In fact, until 1967, at the time of the Six-Day War, France was the
leading arms supplier to Israel and US aid was relatively low. When the
French felt betrayed by an Israeli double-cross, DeGaulle promptly
cut-off aid. In the atmosphere of Israeli triumphalism that swept across
America that easily fed into a long-standing anti-Arab prejudices, the
US took over the arming and increasing the funding for Israel.It is an
issue that despite Israel's oppression of the Palestinians and invasions
and depradations against Lebanon and its peoples, has never raised a
blip on the US political spectrum.
Jeff Blankfort
> Date: Tue, 13 Jun 2000 10:12:36 -0700
> From: William Mandel <wmmmandel@earthlink.net>
> Subject: [Fwd: [sixties-l] Re: sixties-l-terrorist???]
>
> >
> On Jeff Blankfort's two posts. 1977 is, by a quarter century, too
> late a date to mark the treatment of Israel as U.S. military
> outpost in the Middle East. I have before me as I write the
> notorious October 27, 1951 issue of the mass-circulation
> Collier's, which in those years shared with the Saturday Evening
> Post the status of weekly Bible of Middle America. The issue was
> unique in being devoted to a single subject, announced on the
> cover as "Russia's Defeat and Occupation 1952-1960." The cover
> picture was of an American soldier, with UN and U.S. insignia on
> his helmet, standing guard with bayonetted rifle over a map of
> the USSR, marked "Occupied," with the UN flag flying over Moscow.
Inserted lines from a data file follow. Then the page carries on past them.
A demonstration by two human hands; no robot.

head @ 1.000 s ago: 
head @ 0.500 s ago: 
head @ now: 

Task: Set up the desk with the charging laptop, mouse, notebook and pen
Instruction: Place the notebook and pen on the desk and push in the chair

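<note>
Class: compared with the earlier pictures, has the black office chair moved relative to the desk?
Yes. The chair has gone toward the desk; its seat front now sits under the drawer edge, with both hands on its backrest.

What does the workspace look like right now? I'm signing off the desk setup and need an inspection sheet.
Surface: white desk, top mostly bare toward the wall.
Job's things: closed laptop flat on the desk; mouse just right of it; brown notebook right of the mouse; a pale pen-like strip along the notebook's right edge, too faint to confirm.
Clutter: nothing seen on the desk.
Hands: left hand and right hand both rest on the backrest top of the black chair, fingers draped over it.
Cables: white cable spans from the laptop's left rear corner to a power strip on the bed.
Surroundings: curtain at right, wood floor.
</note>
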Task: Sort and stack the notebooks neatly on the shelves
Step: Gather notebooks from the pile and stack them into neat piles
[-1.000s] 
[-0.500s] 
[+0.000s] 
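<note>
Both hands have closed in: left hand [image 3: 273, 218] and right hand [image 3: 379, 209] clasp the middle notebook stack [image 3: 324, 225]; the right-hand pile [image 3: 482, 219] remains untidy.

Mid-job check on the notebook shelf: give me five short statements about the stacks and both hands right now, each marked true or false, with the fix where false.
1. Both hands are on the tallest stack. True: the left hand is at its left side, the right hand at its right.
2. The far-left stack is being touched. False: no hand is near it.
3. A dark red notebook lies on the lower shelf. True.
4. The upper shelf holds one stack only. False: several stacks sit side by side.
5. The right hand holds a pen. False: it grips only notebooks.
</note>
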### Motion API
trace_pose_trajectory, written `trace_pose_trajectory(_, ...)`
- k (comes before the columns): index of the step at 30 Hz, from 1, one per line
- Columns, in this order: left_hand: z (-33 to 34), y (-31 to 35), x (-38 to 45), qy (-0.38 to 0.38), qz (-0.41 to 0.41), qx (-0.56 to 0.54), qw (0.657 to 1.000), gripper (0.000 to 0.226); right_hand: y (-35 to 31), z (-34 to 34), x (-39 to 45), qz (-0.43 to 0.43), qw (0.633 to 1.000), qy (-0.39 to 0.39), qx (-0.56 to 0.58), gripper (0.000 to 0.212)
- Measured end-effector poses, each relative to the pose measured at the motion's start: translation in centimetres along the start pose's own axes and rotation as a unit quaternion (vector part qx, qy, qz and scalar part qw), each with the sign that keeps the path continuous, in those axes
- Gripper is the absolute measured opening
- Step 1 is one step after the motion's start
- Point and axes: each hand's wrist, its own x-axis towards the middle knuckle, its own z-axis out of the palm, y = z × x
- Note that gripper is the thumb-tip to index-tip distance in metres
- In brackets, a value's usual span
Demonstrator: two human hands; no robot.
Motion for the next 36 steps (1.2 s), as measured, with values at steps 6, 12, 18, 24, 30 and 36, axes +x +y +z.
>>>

> The contributors included Walter Reuther of the CIO, explaining
> how we were running the Soviet labor unions, Sen. Margaret Chase
> Smith, economist Stuart Chase, contemporary historian Robert
> Sherwood, literary figures like J. B. Priestley, distinguished
> editor Edwin Canham, a galaxy of journalists from the full
> spectrum of dailies and radio: N.Y.Times military expert Hanson
> Baldwin and its Russia expert Harry Schwartz to Walter Winchell
> with Edward R. Murrow reporting on his "A-Bomb Mission to Moscow"
> in the B-36 which bombed the city.
> The best-known electronic voice of the era, Lowell Thomas,
> wrote: "I Saw Them Chute Into the Urals," in which one finds: "At
> the Tel Aviv air base, they had assigned me to a transport due to
> land the moment UN paratroopers seized the Soviet flying field."
> Clear enough.
> Jeff's post on the Black Panthers is simply superb.
> William Mandel
>
>
>
> Jeffrey Blankfort wrote:
> >
> > Actually, most Jews prior to the establishment of Israel in 1948
> > considered bith the Stern Gang and the Irgun, headed by Menachem Begin,
> > to be "terrorist" gangs. In fact, an advertisement that appeared in the
> > NY Times and signed by many leading Jews such as Albert Einstein,
> > describing, not inappropriately, Begin as a fascist, proved to be an
> > embarrassment when Begin was elected prime minister in 1977. It was at
> > that time, with the need to convince the US public that it was necessary
> > to continue support of Israel despite Begin's presence, that the notion
> > of Israel as a "US gendarme in the Midle East" was created. For a
> > variety of reasons, this rationalization of US support for the Begin
> > regime was embraced across the political spectrum, despite any evidence
> > that Israel has ever played this role. In fact, when Lebanon was
> > experiencing a democratic challenge to its reactionary regime in 1958,
> > it was the US military and not Israel that stepped in, and in 1991,
> > during the Gulf "War," Israel was directed to sit on the sidelines.
> > Again, in 1983, the US sent troops to Lebanon again, to assist an
> > Israeli-installed government after Israel proved unequal to the task.
> >
> > Personally, I don't think "terrorist" is necessarily a bad word.
> > Certainly, the concept of "state terror" as employed by the US, Israel
> > and Turkey, to cite three examples that come to mind, is a good
> > description of what those countries are frequently involved in.